WHAT YOU ARE ASKED TO DO ->
Exact copies of all the lines below are required, with the pictures omitted.

=-=-=-=-=

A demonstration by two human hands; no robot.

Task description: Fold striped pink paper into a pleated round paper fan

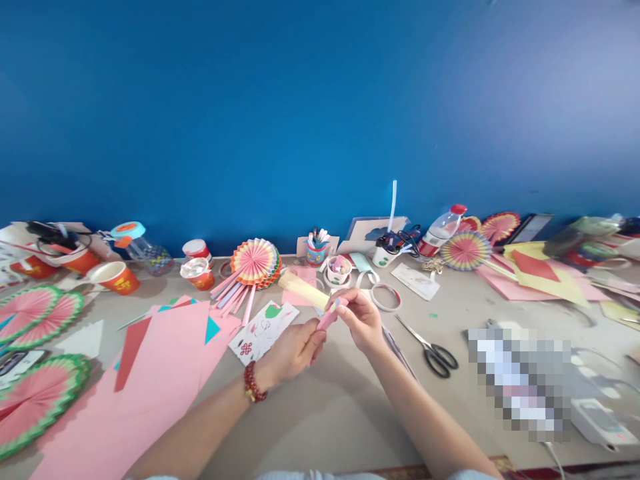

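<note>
Both hands meet over the middle of the table. My left hand, with a red bead bracelet at the wrist, is closed on the lower end of a small pink folded paper piece. Thumb and fingers of my right hand pinch its upper end. A pale yellow pleated paper strip sticks out to the upper left from behind the fingers; its near end is hidden, so I cannot tell whether it is joined to the pink piece. A white decorated card lies just left of the hands.
Black-handled scissors and a tape roll lie on the right. Pink paper sheets cover the left side. Several pleated paper fans, paper cups and a bottle stand along the blue wall.
</note>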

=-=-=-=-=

RESULT BELOW ->
A demonstration by two human hands; no robot.

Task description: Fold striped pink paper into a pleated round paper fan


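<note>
Both hands meet over the middle of the table. My left hand, with a red bead bracelet at the wrist, is closed on the lower end of a small pink folded paper piece. Thumb and fingers of my right hand pinch its upper end. A pale yellow pleated paper strip sticks out to the upper left from behind the fingers; its near end is hidden, so I cannot tell whether it is joined to the pink piece. A white decorated card lies just left of the hands.
Black-handled scissors and a tape roll lie on the right. Pink paper sheets cover the left side. Several pleated paper fans, paper cups and a bottle stand along the blue wall.
</note>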

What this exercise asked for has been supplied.